4. On this, being public institutions, the resolution process runs the risk of being plagued by risk-aversion. The administrators of the process may unwittingly structure the process to maximize the returns for the banks. This corollary effect of this would be increased riskiness of the hived-off asset as well the lower likelihood of its successful resolution. A public sector decision-making process may not be best suited for managing a price discovery process that equates the interests of all sides.
5. Apart from risk-aversion, the public sector banks are certain to be hobbled by the decision paralysis syndrome that arises from the risk of post-facto vigilance and audit oversight. In a regime constrained by audit and other oversights, it may not be possible to sell off all assets. It may be necessary to exercise judgment and write-off some assets, or even sell them off at prices far lower than any internal 'off-set' price.

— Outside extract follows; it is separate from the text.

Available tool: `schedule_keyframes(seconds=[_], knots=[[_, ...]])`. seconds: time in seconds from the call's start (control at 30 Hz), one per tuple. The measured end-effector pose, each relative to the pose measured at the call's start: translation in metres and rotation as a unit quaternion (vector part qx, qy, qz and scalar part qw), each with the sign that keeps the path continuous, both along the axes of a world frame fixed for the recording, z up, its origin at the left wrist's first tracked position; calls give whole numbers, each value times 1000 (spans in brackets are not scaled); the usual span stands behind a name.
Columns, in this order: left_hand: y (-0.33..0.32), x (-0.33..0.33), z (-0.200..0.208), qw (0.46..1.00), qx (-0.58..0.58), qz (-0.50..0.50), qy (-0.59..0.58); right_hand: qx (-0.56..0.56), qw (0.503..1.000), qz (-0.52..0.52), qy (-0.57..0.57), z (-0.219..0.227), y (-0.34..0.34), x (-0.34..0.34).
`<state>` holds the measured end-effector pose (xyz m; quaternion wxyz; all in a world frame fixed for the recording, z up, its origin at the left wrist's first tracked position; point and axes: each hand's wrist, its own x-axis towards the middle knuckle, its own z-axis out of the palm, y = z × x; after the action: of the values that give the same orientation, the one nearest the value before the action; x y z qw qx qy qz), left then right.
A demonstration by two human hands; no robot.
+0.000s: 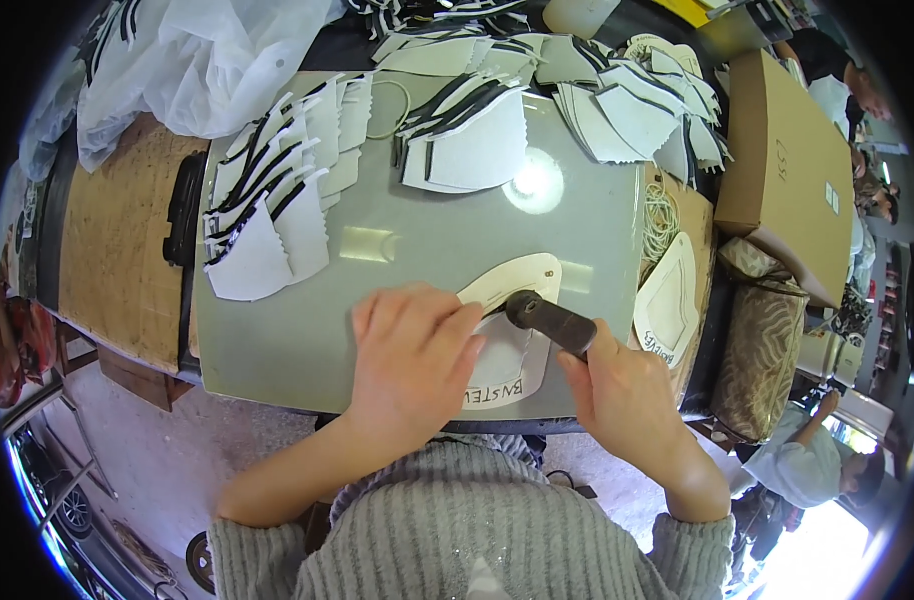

6. Once decided, this must be done very quickly. Else the possibility of generating moral hazard among banks and other market participants is considerable. This is all the more important given the well-known fact that a not insignificant share of the restructured loans under CDR and 5:25 scheme are not exactly performing assets.
7. But this is most likely to run into the problem of market demand for such assets, given the flood of such assets likely to be released into the market.
8. Finally, it may be necessary to examine the reasons why private ARCs have not made much headway. There may be a need for regulatory enablers like uniform provisioning norms for various kinds of asset restructuring mechanisms.
Given all this, what is the way out for India. The fundamental question that we should be asking is - What is the most effective strategy to resolve the bad loans in bank balance sheets while simultaneously completing the stalled projects which form a major share of these non-performing assets? This requires going much beyond blindly replicating 'bad bank' models elsewhere.
For a start, it would be ncessary to segregate and classify the different categories of loans. Would the under construction infrastructure assets be best resolved by remaining in the respective bank balance sheets and restructured as individual projects, with promoters and lenders taking haircuts, and government infusing capital? Or would they be best resolved by transferring all of them into one entity and then restructuring them? Which of the two approaches would best align incentives and minimize transaction costs, given the constraints of public sector decision-making in India? While there are pros and cons with both approaches, I am inclined to the former.
Given that the broader real estate and infrastructure sector loans form the major share of distressed assets, it may be reasonable to confine this resolution process to them. The other smaller loans can be dealt separately, either written off fully or sold to ARCs. This sectoral focus would enable the asset managers to more effectively manage and resolve them. Further, their "fair" valuation becomes far less of a challenge with such assets.
All this does again raise the question of recapitalization. Bad assets resolved or not, Indian banks need massive recapitalization, far higher than the drips being administered now. It may be even worthwhile to dedicate a full 0.5% of GDP fiscal deficit relaxation this coming budget exclusively for recapitalization complemented with a focused distressed assets resolution mechanism.